= Valerie Browning =

Australian nurse and overseas aid volunteer

Valerie Browning (born 1950) is an Australian nurse who is known for her work with Afar people in Ethiopia. She founded the Afar Pastoral Development Association and the Barbara May Hospital.

==Background==

Browning was born in southern England but raised in an Anglican family in Armidale, New South Wales where her father, a former British Army officer, was a horticulturalist and her mother a nurse with 8 children. In the 1960s she was sent by her parents to nursing school in Sydney at the age of 16 or 17, because her large family struggled financially. She was later enlisted on graduation from Royal Alexandra Hospital and midwifery training by a fellow nurse Rowene Brooker, on a scheme for medical personnel to support victims of the 1973 Ethiopian famine. The two knew nothing of Ethiopia or African life, and left Australian ten days later and travelled straight from Addis Ababa to the East African Rift and down into the Danakil Desert, nomadic Afar country, caring for malnourished and sick people.

Outraged by the suffering she witnessed, she continued working in and fundraising for the region, notably in Ethiopia, Somalia, Djibouti and Eritrea, and she has also worked in Sudanese refugee camps. In those years, she financed her trips by working part-time in Sydney, at the Royal Women's Hospital in Melbourne, and in Saudi Arabia. At various times she was declared persona non-grata in Ethiopia and Djibouti for reporting on human rights abuses.

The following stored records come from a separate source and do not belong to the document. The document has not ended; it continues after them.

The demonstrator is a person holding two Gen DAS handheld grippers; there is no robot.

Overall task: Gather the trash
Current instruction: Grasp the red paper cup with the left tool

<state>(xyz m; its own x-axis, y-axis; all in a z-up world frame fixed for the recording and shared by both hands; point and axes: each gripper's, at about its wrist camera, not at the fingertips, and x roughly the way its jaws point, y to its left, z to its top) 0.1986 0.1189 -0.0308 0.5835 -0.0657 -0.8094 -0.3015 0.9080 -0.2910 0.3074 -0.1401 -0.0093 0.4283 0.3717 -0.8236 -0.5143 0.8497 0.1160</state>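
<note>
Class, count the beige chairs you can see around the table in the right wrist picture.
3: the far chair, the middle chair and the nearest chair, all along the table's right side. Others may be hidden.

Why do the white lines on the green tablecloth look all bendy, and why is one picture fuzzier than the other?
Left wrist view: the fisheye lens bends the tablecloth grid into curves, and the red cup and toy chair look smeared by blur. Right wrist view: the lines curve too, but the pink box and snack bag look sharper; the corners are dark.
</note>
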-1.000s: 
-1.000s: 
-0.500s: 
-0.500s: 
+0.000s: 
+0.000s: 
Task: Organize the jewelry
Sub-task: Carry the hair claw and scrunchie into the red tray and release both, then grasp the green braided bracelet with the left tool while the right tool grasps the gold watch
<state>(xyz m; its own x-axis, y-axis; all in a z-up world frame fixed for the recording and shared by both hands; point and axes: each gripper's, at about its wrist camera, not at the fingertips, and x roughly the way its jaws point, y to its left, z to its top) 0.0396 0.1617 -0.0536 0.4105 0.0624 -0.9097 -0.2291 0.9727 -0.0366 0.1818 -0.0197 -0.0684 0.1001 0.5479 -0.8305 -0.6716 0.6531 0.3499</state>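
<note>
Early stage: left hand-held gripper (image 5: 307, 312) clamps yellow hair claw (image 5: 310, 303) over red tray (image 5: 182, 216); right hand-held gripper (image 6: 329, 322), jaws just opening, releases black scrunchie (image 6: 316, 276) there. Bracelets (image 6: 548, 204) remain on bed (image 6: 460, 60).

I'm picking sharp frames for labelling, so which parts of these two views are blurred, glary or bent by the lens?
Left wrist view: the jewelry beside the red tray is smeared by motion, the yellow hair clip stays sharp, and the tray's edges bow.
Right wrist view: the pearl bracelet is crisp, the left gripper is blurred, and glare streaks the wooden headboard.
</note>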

She settled full-time in northern Ethiopia with Afar people following her marriage in 1989, and after more than 35 years in the region and the town of Logia is still helping Afar with basic needs of life such as safe child birth and healthcare based from the Barbara May Hospital, which receives international funding. Her Association has aided access to education and healthcare, including childhood vaccination programs, even in very most remote areas. Her work has carried on despite the Ethiopian Civil War and the more recent Tigray War, and various other conflicts affecting Tigray, Amhara, and the surrounding region which have negatively affected local people.

==Recognition==

In 1999, she was appointed a Member of the Order of Australia for service to international humanitarian aid.

She won Rotary International's The One Award in 2012.

==Personal==
Browning married an elder of an Afar clan, Ismael Ali Gardo, in 1989, having first met in 1986. Their daughter Aisha was born in 1991, and works as a nurse in Sydney. She has two adopted sons, Rammid (2002) and Nabil (2014), both of whom live in Ethiopia. She is a practicing Christian, but is opposed to much Christian missionary activity in Africa.

Her nephew is Dr Andrew Browning AM, obstetrician and gynaecologist, who conducts obstetric fistula operations and is based in Amhara, Ethiopia.

==Book==
Her book, Maalika, My life among the Afar nomads of Africa was published in 2009, becoming a bestseller in Australia.